Your instructions -> Take the listing that follows and copy it precisely.

Dataset content ->

▬▬▬▬▬▬▬▬▬▬

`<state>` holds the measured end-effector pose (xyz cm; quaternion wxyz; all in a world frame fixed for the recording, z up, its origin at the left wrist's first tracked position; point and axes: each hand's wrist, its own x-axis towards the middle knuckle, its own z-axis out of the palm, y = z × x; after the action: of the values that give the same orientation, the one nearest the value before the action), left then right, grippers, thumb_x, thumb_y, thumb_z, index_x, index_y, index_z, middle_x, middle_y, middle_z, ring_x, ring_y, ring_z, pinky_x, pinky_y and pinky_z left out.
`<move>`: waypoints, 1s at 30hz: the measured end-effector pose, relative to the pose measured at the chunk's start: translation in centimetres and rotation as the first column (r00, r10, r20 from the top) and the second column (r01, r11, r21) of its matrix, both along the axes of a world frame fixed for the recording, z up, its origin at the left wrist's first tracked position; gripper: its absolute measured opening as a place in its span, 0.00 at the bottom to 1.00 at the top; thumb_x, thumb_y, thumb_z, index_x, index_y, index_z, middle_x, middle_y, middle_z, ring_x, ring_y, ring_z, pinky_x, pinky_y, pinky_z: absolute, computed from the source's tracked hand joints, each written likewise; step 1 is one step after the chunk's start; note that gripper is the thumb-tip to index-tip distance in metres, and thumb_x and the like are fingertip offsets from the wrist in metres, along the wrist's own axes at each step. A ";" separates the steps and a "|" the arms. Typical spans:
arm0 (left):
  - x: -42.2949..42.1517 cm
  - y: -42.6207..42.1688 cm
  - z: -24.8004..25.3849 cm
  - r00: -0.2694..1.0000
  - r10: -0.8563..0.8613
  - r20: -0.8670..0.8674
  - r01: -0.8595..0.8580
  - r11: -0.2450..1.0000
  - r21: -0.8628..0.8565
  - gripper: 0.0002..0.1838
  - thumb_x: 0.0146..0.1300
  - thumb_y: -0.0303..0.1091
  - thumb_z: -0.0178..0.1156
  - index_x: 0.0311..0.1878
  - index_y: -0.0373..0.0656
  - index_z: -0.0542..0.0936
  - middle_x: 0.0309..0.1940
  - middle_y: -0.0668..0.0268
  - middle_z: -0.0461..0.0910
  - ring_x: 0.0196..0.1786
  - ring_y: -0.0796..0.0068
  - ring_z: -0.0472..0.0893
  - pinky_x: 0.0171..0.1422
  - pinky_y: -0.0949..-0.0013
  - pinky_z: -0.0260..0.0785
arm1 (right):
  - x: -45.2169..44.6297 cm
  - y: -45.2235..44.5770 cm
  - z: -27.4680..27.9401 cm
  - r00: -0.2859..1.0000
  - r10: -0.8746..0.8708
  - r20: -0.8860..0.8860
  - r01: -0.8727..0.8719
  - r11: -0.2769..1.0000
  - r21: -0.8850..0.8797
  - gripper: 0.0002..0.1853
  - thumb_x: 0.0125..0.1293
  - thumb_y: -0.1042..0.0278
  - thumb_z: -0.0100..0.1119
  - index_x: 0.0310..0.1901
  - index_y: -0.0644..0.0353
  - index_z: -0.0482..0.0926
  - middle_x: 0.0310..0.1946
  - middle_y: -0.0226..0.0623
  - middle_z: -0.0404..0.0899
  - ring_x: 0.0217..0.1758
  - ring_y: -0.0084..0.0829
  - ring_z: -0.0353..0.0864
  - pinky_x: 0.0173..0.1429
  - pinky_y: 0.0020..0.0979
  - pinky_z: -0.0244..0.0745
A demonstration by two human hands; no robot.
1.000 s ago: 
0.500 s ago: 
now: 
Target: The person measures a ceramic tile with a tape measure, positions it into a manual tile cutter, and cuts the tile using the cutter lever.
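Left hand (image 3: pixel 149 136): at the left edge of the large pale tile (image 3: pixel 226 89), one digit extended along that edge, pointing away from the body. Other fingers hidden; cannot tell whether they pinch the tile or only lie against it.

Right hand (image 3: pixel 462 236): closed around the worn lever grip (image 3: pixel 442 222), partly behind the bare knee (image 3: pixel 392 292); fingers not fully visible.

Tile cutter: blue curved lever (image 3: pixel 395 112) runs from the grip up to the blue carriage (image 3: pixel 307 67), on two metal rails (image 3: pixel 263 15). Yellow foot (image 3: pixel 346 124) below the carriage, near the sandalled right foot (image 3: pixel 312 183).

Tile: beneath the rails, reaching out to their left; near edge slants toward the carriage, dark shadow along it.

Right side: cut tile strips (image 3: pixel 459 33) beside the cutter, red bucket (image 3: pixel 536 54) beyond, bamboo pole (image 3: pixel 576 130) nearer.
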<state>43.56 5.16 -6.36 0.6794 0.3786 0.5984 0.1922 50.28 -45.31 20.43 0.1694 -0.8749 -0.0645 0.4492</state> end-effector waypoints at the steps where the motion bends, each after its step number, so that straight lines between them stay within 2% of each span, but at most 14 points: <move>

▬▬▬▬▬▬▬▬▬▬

Response ->
`<state>` holds the measured end-effector pose (xyz cm; quaternion wxyz; all in a world frame fixed for the recording, z up, its origin at the left wrist's first tracked position; point and axes: each hand's wrist, its own x-axis towards the middle knuckle, its own z-axis out of the palm, y = z × x; after the action: of the values that give the same orientation, the one nearest the value before the action), left then right, grippers, thumb_x, thumb_y, thumb_z, index_x, index_y, index_z, middle_x, middle_y, middle_z, ring_x, ring_y, ring_z, pinky_x, pinky_y and pinky_z left out.
`<move>`: waypoints, 1s at 30hz: the measured end-effector pose, relative to the pose measured at the chunk's start: translation in centimetres and rotation as the first column (r00, r10, r20 from the top) and the second column (r01, r11, r21) of its matrix, both along the axes of a world frame fixed for the recording, z up, its origin at the left wrist's first tracked position; gripper: its absolute measured opening as a place in its span, 0.00 at the bottom to 1.00 at the top; thumb_x, thumb_y, thumb_z, index_x, index_y, index_z, middle_x, middle_y, middle_z, ring_x, ring_y, ring_z, pinky_x, pinky_y, pinky_z: absolute, computed from the source's tracked hand joints, each written likewise; step 1 is one step after the chunk's start; note that gripper is the thumb-tip to index-tip distance in metres, and thumb_x and the like are fingertip offsets from the wrist in metres, along the wrist's own axes at each step. A ";" separates the steps and a "|" the arms. Typical spans:
arm0 (left):
  - x: -42.2949..42.1517 cm
  - y: -42.6207..42.1688 cm
  - z: -24.8004..25.3849 cm
  - r00: -0.2694..1.0000
  - r10: -0.8563..0.8613
  - r20: -0.8670..0.8674
  - r01: -0.8595..0.8580
  - r11: -0.2450..1.0000
  - r21: -0.8628..0.8565
  - gripper: 0.0002..0.1838
  - thumb_x: 0.0146..0.1300
  - thumb_y: -0.0303..0.1091
  - thumb_z: -0.0178..0.1156
  - index_x: 0.0311..0.1878
  - index_y: -0.0373..0.0656
  - index_z: -0.0542..0.0936
  - middle_x: 0.0309..0.1940
  - middle_y: -0.0668..0.0268
  - middle_z: -0.0461..0.0910
  - ring_x: 0.0196..0.1786
  - ring_y: -0.0796..0.0068
  - ring_z: -0.0472..0.0893
  - pinky_x: 0.0171..0.1422
  - pinky_y: -0.0949..-0.0013
  - pinky_z: -0.0260..0.0785
arm1 (right):
  - x: -45.2169..44.6297 cm
  - y: -45.2235..44.5770 cm
  - z: -27.4680..27.9401 cm
  - r00: -0.2859..1.0000
  - r10: -0.8746..0.8708
  - r20: -0.8860..0.8860
  - r01: -0.8727..0.8719
  - r11: -0.2769..1.0000
  - r21: -0.8850..0.8797
  - gripper: 0.0002..0.1853
  - thumb_x: 0.0125..0.1293
  - thumb_y: -0.1042..0.0278
  - thumb_z: -0.0100..0.1119
  - index_x: 0.0310..0.1901
  - index_y: -0.0644..0.0353
  - index_z: -0.0482..0.0926
  - middle_x: 0.0310..0.1946
  - middle_y: -0.0226..0.0623
  - middle_z: -0.0404..0.0899
  - ring_x: 0.0217..0.1758
  - ring_y: -0.0084..0.0829
  - ring_z: -0.0353..0.0864
  - pinky_x: 0.0173..0.1429
  - pinky_y: 0.0020..0.0979
  - pinky_z: -0.0244..0.0745
A demonstration by two human hands; no robot.
1.000 s ago: 
0.500 s ago: 
now: 
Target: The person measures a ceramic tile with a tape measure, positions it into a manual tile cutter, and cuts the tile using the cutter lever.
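Left hand (image 3: pixel 149 136): at the left edge of the large pale tile (image 3: pixel 226 89), one digit extended along that edge, pointing away from the body. Other fingers hidden; cannot tell whether they pinch the tile or only lie against it.

Right hand (image 3: pixel 462 236): closed around the worn lever grip (image 3: pixel 442 222), partly behind the bare knee (image 3: pixel 392 292); fingers not fully visible.

Tile cutter: blue curved lever (image 3: pixel 395 112) runs from the grip up to the blue carriage (image 3: pixel 307 67), on two metal rails (image 3: pixel 263 15). Yellow foot (image 3: pixel 346 124) below the carriage, near the sandalled right foot (image 3: pixel 312 183).

Tile: beneath the rails, reaching out to their left; near edge slants toward the carriage, dark shadow along it.

Right side: cut tile strips (image 3: pixel 459 33) beside the cutter, red bucket (image 3: pixel 536 54) beyond, bamboo pole (image 3: pixel 576 130) nearer.
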<state>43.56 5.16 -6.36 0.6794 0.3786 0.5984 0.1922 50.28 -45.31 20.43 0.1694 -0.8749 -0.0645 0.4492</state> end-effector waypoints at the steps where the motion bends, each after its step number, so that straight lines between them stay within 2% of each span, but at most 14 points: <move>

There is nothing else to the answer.